While increasing requires an answer to crisis that the investors must underline the nature of the crisis like general crisis of the capitalism, which has its roots in contradictions of the productive capital as much as in the financial sector and which is caused by total factors, not the economic policies followed by a particular national capital. In this context, the following requests seem particularly important: (Heinrich, 1)
- Nationalization of the banks added to the popular control of the assignment of the credit and the use of the saving.
- A massive program of public works to fight the recession with the particular emphasis on the ecological production and a variation in the economy towards technologies of green of investment in the alternative forms of transport and energy.
- Imposition on the income and the richness of the rich person and limits on higher incomes to remove confidence in the debt to maintain consumption.
- Opening of the financial books of the institutions and the industrial companies to the open vote to prevent any use of the crisis like excuses to force by the reduction of the costs and the redundancies.
- Indexing of the wages, the pensions and the advantages to protect from the workmen against rises in food and price of energy.
- A program-wide of the public building and financed house to avoid another bubble of housing, moratorium on all seizure of property for arrears of mortgage.

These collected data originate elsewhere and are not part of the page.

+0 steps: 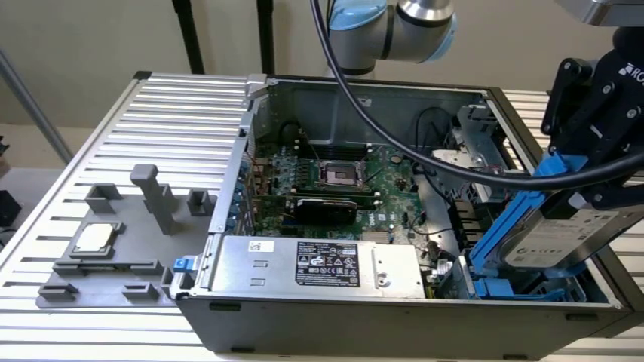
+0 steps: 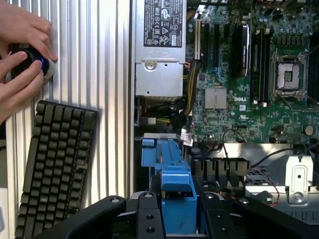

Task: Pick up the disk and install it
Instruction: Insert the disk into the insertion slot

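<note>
Grip first: the claw (image 2: 177,211) is clenched on the disk (image 1: 556,240), its dark fingers pinching the bright blue rail from either side (the wrist view looks straight along that rail). In the exterior view the disk hangs tilted below the claw. Its long axis runs from about 1 o'clock at the held end to 7 o'clock at the free end, with the label face turned toward the camera. The free end sits over the drive bay (image 1: 503,288) at the near corner of the case (image 1: 403,320) on the exterior view's right, so the bay lies at roughly 7 o'clock from the claw, close under the disk. Whether the lower rail already touches the bay's blue frame I cannot tell: blue runs into blue there, and the case wall hides the bay floor. A black cable (image 1: 443,162) crosses in front of the upper rail. Farther in lie the power supply (image 1: 312,264) and the motherboard (image 1: 342,177), well apart from the disk.
</note>
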### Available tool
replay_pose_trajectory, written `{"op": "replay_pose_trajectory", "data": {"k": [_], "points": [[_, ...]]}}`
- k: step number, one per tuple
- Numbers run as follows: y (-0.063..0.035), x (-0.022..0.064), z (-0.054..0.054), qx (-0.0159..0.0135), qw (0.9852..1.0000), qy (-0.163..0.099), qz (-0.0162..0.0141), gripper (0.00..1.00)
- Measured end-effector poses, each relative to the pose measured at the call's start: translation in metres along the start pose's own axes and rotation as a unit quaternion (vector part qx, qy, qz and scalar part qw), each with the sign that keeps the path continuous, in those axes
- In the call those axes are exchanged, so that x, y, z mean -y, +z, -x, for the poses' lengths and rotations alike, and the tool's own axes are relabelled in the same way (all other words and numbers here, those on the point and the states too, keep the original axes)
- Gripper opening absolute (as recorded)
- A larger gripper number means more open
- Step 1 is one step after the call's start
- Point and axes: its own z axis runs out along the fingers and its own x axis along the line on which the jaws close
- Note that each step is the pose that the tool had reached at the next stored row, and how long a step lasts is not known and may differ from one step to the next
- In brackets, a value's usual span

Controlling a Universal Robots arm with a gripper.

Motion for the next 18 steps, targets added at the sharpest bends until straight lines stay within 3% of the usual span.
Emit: {"op": "replay_pose_trajectory", "data": {"k": [18], "points": [[0.0077, 0.0017, 0.0002, 0.0012, 1.0000, 0.000, 0.0003, 0.33]]}}
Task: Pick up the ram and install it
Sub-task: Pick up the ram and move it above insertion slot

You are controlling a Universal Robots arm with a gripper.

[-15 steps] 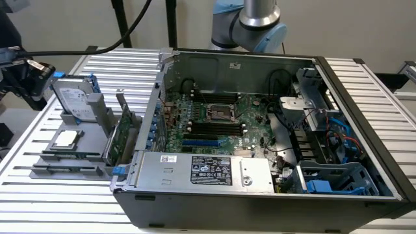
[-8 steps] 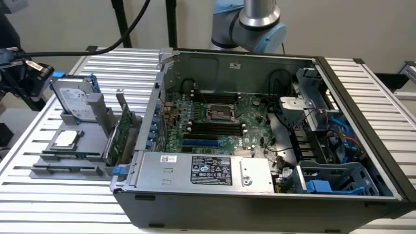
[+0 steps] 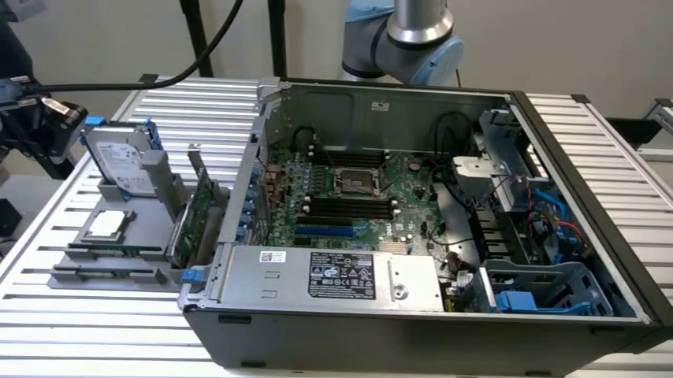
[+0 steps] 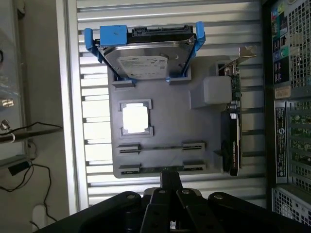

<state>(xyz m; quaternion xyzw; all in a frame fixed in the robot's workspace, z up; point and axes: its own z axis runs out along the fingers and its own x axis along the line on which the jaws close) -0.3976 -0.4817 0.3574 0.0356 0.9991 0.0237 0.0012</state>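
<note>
The gripper (image 4: 171, 178) had its 2 jaws closed together, and I could see nothing held between them. The task's thing was on the grey tray (image 4: 170, 114), beside the open computer case (image 3: 415, 321). There, 2 thin green ram sticks (image 3: 113, 253) stood on edge, parallel, each with its 2 ends in small grey holders (image 4: 193, 166). So these 2 were not installed in the black memory slots (image 3: 347, 208) of the motherboard. In the wrist view, the gripper tip was close to 1 of the sticks, but I cannot tell if it touched.

In my judgement, such a stick was very light, stiff along its length and quite fragile. The flat faces could be slippery, and the small chips would not like hard pressure. The good place to take hold was the middle of the upper long edge, 1 finger on each face, with gentle and equal force, so that it did not tilt.
</note>
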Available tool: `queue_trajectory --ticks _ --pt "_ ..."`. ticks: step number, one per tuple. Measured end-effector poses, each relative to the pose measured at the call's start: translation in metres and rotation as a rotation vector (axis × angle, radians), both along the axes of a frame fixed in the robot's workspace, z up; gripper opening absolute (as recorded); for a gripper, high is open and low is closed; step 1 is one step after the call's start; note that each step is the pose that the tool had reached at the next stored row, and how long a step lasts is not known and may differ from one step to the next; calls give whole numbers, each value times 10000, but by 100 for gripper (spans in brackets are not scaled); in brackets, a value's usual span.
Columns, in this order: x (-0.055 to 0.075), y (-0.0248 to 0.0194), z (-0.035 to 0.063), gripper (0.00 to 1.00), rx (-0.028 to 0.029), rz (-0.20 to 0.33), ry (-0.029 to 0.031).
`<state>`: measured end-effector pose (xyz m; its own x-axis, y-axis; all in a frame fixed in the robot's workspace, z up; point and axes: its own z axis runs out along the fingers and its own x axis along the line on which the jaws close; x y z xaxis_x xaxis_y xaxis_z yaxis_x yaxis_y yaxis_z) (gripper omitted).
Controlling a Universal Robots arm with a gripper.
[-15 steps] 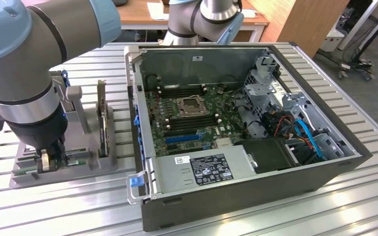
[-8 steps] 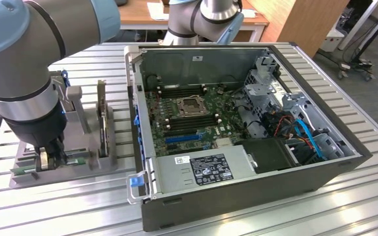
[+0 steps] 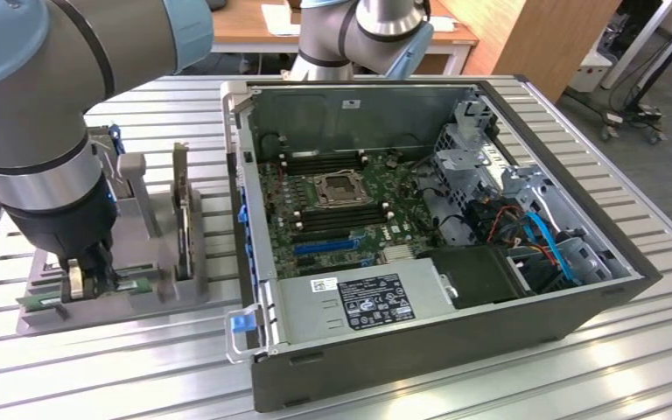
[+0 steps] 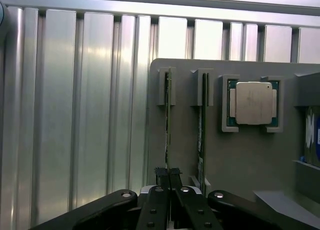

- A guarantee of government for pensions. Future pensions to pay imposition on the rich person and not to be dependent on returns on the shares and bonds, current pensioners with being loss of income compensated resulting from the reductions of interest rate.
- Order above the international financial speculation by orders on movements of the capital of capital and by the imposition.
The current crisis internationally represents the most significant whole of economic events since the decade spanning the middle of the Seventies and the middle of the Eighties. The economic order created to follow that the turbulent decade breaks up now. What replaces it will not depend simply on the circumstances on objective of but on the capacity of the left to rather propose its vision of an economy based on the need than profit like replacement for accumulation finance-control twenty last years.
Brockman, Joshua. “With Shaken Confidence, Investors Look to Future.” NPR: National Public Radio: News and Analysis, World, US, Music & Arts. 2008. Web.
Heinrich, Michael. “The Current Financial Crisis and the Future of Global Capitalism.” An Independent Socialist Magazine. 2008. Web.
Herman, Steve. “US Financial Crisis Expected to Affect Foreign Investment.” VOA News- Voice of America. 2008. Web.
Kilmister, Andy. “The Economic Crisis and its Effects.” International Viewpoint Online magazine IV407. 2008. Web.
Stiglitz, Joseph. Globalization and Its Discontents. W.W. Norton, 2002.